05 - Shadowheart

    05 - Shadowheart

    {🪻} ꔛ Waking you in tears.

    05 - Shadowheart
    c.ai

    Shadowheart was never the type to openly show her vulnerabilities. Not if she could help it. She was, of course, a little more open with those she grew close to – like {{user}}. Ever since they'd saved her on the Nautiloid, Shadowheart had found herself growing closer and closer to them. The fall had scared her. But Gods, she would never look back.

    They helped her through so much. Things that Shadowheart was convinced she could never have gone through alone. She'd begun this journey a faithful Sharran, side-tracked from her Goddess' mission by becoming an unwilling captive of the Mind Flayers. After {{user}} saved her, they'd travelled together, alongside others, to find a healer and a cure for the Mind Flayer parasite embedded within their brains.

    A complex narrative had unwound surrounding the wrigglers within their heads; but they weren't the only complexity to be faced. Shadowheart too had to face complications from her past. The Mausoleum of the Thorm family, hiding beneath it the Gauntlet of Shar; the very place where Sharrans ascended to become their Lady's Dark Justiciers.

    Shadowheart had shared her ambition to become one with {{user}}. So of course, they aided her through the trials, eventually leading the party to the Shadowfell, Shar's domain. This is where Shadowheart was faced with her greatest challenge yet:The Nightsong. Not an artifact as the party was lead to believe, but a woman, trapped within a magical circle by faintly glowing mage hands.

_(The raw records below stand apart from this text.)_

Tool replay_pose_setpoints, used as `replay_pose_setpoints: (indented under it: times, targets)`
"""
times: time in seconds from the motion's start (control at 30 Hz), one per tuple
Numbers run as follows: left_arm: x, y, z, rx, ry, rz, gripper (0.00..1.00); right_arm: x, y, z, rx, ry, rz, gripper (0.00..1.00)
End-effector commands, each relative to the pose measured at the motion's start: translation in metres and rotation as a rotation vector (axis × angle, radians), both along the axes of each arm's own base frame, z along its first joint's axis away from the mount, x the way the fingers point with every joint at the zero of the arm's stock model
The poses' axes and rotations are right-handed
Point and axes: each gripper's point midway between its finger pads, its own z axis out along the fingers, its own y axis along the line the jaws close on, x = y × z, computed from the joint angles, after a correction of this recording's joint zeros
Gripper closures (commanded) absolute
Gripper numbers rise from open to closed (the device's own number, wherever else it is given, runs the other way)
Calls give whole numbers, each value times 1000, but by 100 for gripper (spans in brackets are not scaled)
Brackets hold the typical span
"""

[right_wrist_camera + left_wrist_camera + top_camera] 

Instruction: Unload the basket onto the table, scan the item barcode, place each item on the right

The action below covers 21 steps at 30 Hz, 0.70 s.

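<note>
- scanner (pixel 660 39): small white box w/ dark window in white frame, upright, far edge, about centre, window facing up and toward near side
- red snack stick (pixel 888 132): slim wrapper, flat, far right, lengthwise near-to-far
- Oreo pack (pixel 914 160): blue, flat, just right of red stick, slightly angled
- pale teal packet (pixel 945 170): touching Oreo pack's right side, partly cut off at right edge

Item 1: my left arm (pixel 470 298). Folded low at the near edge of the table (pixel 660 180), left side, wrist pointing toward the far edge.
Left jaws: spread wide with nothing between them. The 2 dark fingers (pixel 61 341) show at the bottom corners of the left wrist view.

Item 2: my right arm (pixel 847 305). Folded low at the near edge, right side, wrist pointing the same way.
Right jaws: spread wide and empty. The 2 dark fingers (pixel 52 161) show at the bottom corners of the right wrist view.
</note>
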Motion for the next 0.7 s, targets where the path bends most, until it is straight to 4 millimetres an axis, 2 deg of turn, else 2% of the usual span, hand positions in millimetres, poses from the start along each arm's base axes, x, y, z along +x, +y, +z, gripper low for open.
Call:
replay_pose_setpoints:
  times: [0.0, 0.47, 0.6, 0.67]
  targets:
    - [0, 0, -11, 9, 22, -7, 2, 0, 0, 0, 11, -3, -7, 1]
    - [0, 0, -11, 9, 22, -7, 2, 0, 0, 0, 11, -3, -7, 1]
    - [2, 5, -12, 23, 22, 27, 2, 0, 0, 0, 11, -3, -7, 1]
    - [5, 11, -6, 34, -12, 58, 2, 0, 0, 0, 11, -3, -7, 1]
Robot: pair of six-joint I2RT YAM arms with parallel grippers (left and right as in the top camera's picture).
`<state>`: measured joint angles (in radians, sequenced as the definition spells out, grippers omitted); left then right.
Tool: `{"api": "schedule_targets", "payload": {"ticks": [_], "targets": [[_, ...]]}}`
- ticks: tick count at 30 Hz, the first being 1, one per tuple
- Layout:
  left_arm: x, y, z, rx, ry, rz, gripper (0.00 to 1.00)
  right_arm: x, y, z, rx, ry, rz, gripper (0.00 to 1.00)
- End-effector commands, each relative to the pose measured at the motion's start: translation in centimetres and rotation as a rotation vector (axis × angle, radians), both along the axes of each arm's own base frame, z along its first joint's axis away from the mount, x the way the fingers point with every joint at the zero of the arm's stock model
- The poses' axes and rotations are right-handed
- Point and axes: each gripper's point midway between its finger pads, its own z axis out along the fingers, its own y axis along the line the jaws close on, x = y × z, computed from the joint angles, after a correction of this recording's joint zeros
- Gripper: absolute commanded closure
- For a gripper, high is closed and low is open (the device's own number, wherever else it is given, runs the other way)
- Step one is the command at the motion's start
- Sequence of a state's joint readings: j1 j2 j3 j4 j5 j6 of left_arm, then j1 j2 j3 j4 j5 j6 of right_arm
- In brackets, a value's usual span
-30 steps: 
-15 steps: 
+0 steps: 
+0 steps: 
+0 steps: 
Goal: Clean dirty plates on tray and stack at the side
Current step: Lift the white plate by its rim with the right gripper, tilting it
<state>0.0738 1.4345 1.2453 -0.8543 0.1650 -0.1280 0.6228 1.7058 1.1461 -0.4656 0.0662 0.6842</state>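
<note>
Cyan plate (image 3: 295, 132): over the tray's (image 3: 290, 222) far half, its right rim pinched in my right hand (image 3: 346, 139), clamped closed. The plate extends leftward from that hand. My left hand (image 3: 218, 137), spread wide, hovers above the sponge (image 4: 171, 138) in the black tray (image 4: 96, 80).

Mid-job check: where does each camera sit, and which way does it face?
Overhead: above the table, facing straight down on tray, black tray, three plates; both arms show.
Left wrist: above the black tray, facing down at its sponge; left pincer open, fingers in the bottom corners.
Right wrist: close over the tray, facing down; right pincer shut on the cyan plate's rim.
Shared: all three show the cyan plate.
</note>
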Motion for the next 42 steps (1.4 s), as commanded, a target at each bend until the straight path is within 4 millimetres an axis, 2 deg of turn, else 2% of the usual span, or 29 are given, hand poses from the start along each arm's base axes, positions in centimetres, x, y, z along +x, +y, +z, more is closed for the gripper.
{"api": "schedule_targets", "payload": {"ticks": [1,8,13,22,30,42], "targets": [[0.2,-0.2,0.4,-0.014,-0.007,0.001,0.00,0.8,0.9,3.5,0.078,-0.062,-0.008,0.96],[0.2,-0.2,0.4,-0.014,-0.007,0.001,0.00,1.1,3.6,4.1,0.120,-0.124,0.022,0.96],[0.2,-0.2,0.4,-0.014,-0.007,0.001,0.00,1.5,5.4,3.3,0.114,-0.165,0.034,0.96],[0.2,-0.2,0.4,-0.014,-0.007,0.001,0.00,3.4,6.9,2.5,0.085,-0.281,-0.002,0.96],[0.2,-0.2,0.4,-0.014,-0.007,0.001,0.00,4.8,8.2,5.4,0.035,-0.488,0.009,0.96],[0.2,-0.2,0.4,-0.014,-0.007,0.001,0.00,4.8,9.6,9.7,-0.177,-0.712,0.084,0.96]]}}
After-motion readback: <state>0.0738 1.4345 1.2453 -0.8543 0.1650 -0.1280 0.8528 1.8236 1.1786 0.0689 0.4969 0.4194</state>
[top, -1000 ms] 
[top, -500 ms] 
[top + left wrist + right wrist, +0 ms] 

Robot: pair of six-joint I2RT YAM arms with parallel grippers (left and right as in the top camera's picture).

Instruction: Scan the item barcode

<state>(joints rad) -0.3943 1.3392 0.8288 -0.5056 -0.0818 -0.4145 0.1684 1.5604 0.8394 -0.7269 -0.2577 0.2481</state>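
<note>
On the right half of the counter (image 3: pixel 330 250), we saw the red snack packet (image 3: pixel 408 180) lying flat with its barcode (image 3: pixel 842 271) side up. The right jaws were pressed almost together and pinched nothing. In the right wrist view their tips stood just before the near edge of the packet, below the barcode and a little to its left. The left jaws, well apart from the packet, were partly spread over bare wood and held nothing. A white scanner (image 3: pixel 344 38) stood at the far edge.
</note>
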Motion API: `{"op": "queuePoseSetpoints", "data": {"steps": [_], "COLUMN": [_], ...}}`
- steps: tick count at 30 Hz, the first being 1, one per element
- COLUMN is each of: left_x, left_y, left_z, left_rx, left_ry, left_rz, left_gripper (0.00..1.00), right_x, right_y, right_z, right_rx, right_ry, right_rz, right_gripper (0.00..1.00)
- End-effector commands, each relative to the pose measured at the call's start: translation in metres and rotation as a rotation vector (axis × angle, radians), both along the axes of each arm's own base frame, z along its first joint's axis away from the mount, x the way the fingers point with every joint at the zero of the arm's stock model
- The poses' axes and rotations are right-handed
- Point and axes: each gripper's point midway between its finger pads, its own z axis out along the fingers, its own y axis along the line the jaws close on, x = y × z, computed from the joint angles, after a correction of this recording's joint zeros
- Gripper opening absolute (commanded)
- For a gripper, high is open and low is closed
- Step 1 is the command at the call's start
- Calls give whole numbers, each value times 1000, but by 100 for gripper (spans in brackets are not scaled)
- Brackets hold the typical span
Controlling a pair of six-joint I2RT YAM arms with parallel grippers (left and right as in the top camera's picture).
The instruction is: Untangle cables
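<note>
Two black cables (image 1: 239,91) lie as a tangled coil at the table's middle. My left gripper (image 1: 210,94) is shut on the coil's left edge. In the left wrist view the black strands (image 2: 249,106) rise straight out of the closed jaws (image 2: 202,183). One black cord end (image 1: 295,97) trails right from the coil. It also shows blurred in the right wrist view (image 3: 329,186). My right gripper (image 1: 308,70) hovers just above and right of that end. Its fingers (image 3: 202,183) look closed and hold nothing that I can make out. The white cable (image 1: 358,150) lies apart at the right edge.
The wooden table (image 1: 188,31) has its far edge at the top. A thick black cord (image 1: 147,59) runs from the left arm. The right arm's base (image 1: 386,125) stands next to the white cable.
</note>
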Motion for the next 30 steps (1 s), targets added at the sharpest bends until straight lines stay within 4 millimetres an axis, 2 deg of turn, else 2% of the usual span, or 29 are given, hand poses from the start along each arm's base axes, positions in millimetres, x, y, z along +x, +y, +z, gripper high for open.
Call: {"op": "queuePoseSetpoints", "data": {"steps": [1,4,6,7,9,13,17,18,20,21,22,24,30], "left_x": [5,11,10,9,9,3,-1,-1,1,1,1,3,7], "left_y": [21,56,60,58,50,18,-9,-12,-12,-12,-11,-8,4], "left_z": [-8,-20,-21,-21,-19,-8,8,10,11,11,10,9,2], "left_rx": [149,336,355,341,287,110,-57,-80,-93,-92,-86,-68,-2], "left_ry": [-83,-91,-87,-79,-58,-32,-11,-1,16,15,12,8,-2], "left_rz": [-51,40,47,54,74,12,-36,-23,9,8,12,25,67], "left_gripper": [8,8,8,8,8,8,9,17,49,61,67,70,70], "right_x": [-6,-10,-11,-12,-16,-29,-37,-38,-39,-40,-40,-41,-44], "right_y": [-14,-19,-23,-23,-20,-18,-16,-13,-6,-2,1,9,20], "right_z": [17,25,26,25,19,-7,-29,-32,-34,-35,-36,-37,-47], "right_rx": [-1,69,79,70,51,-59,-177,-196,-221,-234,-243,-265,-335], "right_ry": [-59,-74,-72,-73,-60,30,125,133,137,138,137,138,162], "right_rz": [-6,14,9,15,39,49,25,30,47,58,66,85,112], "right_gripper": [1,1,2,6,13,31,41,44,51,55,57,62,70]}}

    Shadowheart's task was to kill her. But the woman knew things. Things that she has only ever told one person: {{user}}. They convinced her to let the Nightsong live, to hear her out after they'd slain Ketheric. I'm doing so, she freed the Nightsong – now known as Aylin, the daughter of Selûne herself – and turned her back of Shar. The party fled the Shadowfell, with Shadowheart reeling from her abandonment of her faith.

    After killing Ketheric, Aylin, alongside her girlfriend, Isobel, the Selûnite cleric from The Last Light, explained to Shadowheart that she was never meant to be a Sharran. She'd grown up for the first nine years of her life a Selûnite, before Sharrans kidnapped she and her parents. They indoctrinated Shadowheart, leading her to believe they had saved her, and took her parents captive.

    Shadowheart stuck herself to a new resolve; to save her parents from her old home in Baldur's Gate. She dyed her hair an almost white-blonde colour, after some hesitation, to distance herself from Lady Shar, and begin her gradual embrace of Selûne. And {{user}} supported her the entire way. Shadowheart had never been so grateful for someone in her life. She really didn't think she could've coped through this all without them.

    Despite their support, though, the nights on the way to Baldur's Gate were rough for Shadowheart. The knowledge that she'd been indoctrinated triggered an onslaught of new memories in her mind. They were only short pockets of recollection. Flashes. Her father's wide eyes looking back at her. Her mother bound to some sort of disk-shaped thing. Blood on the floor. Her own childish fear as the Mother Superior barked an order at her. A blood-soaked blade in her small hands–

    Shadowheart woke in her tent with a sharp gasp, sitting bolt upright. Tears ran down her face as she clutched her chest with a trembling hand, trying to calm her erratic breathing. It was just a dream, she told herself. Just a dream. But she knew the familiar sting of Lady Shar's wound on her hand. Not a dream. A memory.

    Getting up on shaky legs, Shadowheart stumbled out of her tent, making her way through camp to {{user}}'s tent. She hated admitting the vulnerability that had overcome her. But right now, she needed them. She knelt beside them, shaking their shoulders as she sniffled, not even attempting to wipe the tears that were still falling from her eyes.

    "{{user}}.."

    Shadowheart whispered, swallowing thickly as her voice wavered. She didn't like waking them up; they needed their rest. But no one else made her feel the way they did: safe.